Die Wut auf Macron ist grenzenlos
Wut ist vielleicht ein schlechter Ratgeber. Die auf Macron ist aber grenzenlos. Dem Fernsehsender BFM sagte ein junger Südfranzose namens Alexandre, er stehe stramm links und sei sehr humanistisch geprägt. „Aber ich werde Marine Le Pen wählen.“ Interessant ist, wie er das begründet. Alexandre will weder Le Pen noch Macron im Elysée. „Die einzige Lösung ist der Le-Pen-Schock“, sagt Alexander. „Eine politische Atombombe.“ Wenn die hochgehe, werde die Linke wenigstens die Parlamentswahlen im Juni gewinnen, lautet das Kalkül des Südwestfranzosen. Dann würde Mélenchon wohl Premierminister. Ist das Szenario nicht etwas gewagt? Nein, glaubt der 36-Jährige: „Le Pen wäre nicht schlimmer als Macron.“
Jacques Attali, der Chefberater von François Mitterrand, dem sozialistischen Präsidenten von 1981 bis 1995, ist ebenfalls überzeugt, dass viele Linke insgeheim für Le Pen stimmen werden, um im Land ein Chaos auszulösen, so wie es die Gelbwesten fast geschafft hätten.

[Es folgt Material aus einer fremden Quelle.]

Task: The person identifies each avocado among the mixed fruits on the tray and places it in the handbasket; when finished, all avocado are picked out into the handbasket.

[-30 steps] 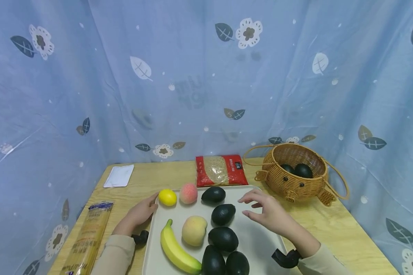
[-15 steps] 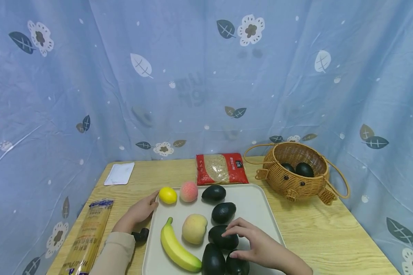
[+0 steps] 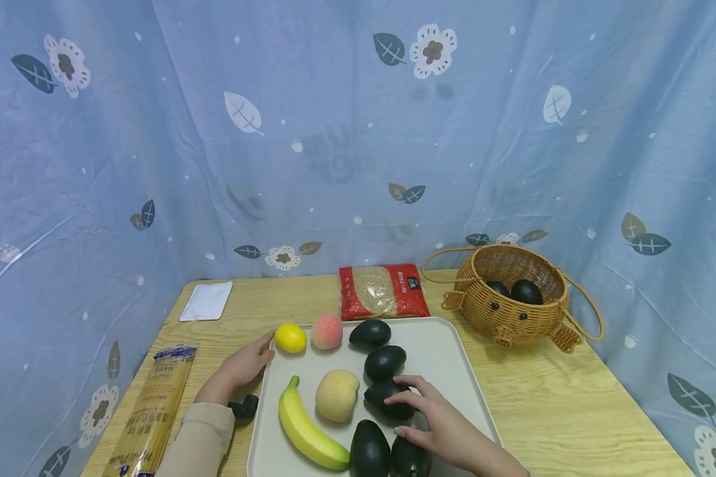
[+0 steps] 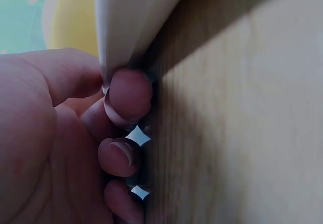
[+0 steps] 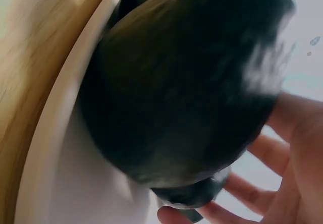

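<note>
Left hand (image 3: 244, 366): its grip pinches the left rim of the tray (image 3: 444, 361).
Right hand (image 3: 446, 424): fingers bend over the middle avocado (image 3: 377, 400); whether they grasp it, I cannot tell.
Middle avocado: on the tray, between other avocados (image 3: 385, 362).
Basket (image 3: 480, 317): near the tray.
</note>
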The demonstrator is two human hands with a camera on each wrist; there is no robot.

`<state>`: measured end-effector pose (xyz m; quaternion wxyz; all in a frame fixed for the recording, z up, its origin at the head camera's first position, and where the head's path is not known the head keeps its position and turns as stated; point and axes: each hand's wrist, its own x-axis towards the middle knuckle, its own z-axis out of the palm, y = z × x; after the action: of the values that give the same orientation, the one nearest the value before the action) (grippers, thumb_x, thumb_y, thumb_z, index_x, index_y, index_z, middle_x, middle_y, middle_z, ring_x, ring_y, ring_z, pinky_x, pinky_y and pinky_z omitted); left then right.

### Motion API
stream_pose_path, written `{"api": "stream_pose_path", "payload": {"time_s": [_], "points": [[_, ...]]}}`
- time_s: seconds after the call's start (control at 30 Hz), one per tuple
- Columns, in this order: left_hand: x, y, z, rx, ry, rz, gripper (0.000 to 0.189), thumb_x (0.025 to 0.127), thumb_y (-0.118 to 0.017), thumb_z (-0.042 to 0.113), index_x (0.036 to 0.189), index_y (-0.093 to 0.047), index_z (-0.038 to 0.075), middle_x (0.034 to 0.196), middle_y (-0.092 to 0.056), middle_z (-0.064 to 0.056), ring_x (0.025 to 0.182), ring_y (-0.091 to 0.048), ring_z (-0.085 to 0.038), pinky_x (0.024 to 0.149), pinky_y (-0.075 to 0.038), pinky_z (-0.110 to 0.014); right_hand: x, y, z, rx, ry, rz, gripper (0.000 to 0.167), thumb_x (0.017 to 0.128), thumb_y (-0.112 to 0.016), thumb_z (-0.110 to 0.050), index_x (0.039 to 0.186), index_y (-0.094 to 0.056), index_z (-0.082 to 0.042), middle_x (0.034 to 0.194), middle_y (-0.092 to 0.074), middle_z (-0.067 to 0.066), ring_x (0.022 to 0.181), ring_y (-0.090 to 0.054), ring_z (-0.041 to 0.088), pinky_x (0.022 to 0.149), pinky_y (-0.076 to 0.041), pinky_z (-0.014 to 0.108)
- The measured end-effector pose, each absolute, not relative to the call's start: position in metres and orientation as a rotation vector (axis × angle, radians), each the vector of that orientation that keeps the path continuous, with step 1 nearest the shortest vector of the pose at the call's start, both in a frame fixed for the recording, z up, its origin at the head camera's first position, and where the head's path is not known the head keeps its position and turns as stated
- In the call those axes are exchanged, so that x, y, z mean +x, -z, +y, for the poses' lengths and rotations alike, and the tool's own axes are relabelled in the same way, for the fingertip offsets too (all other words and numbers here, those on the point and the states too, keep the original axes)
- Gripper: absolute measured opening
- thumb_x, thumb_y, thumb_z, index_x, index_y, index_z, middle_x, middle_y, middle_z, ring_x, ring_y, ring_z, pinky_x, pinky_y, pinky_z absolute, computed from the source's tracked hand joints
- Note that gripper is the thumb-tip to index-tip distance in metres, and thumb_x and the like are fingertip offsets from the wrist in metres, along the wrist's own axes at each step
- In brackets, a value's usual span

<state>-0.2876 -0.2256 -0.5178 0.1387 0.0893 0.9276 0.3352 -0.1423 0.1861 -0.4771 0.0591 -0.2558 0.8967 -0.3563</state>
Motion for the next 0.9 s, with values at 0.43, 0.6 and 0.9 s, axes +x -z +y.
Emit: {"api": "stream_pose_path", "payload": {"time_s": [0.43,0.6,0.9], "points": [[-0.287,0.517,-0.225,0.283,-0.965,2.688,0.059,0.112,-0.047,0.023,0.165,-0.03,0.005,0.137,-0.063,-0.025,0.13,-0.056,-0.047,0.11,-0.035,-0.069,-0.157,0.503,0.184,-0.721,1.17,2.841,0.046,0.091,-0.083,-0.013,0.127,-0.054,-0.018,0.149,-0.051,0.019,0.133,-0.055,0.039,0.104,-0.048,0.056],[-0.285,0.519,-0.224,0.274,-0.983,2.683,0.058,0.112,-0.047,0.023,0.165,-0.03,0.006,0.144,-0.058,-0.027,0.136,-0.051,-0.049,0.111,-0.033,-0.07,-0.156,0.509,0.185,-0.799,1.142,2.931,0.048,0.091,-0.083,-0.01,0.13,-0.057,-0.018,0.14,-0.056,0.008,0.126,-0.06,0.032,0.101,-0.052,0.052],[-0.286,0.52,-0.225,0.252,-1.034,2.657,0.059,0.112,-0.046,0.024,0.167,-0.028,0.01,0.153,-0.051,-0.024,0.142,-0.045,-0.049,0.114,-0.029,-0.07,-0.157,0.5,0.192,-0.718,1.185,2.803,0.051,0.095,-0.078,-0.02,0.142,-0.063,-0.033,0.144,-0.053,0.005,0.131,-0.056,0.033,0.104,-0.051,0.051]]}}
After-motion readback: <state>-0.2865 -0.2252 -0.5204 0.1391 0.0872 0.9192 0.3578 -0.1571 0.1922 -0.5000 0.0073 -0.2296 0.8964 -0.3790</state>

In einem Interview sagte Attali, es gebe in Frankreich „einen Willen zur Revolution, eine äußerst starke Wut, die sich auf die eine oder andere Art Bahn brechen wird“. Dieser Volkszorn rühre letztlich daher, dass Frankreich unfähig sei, sich in Ruhe zu entwickeln, erklärt Attali: „In Frankreich macht man keine Reformen, sondern Revolutionen.“ Und sei es die „nationale Revolution“, die Le Pen ihrem Land bescheren will.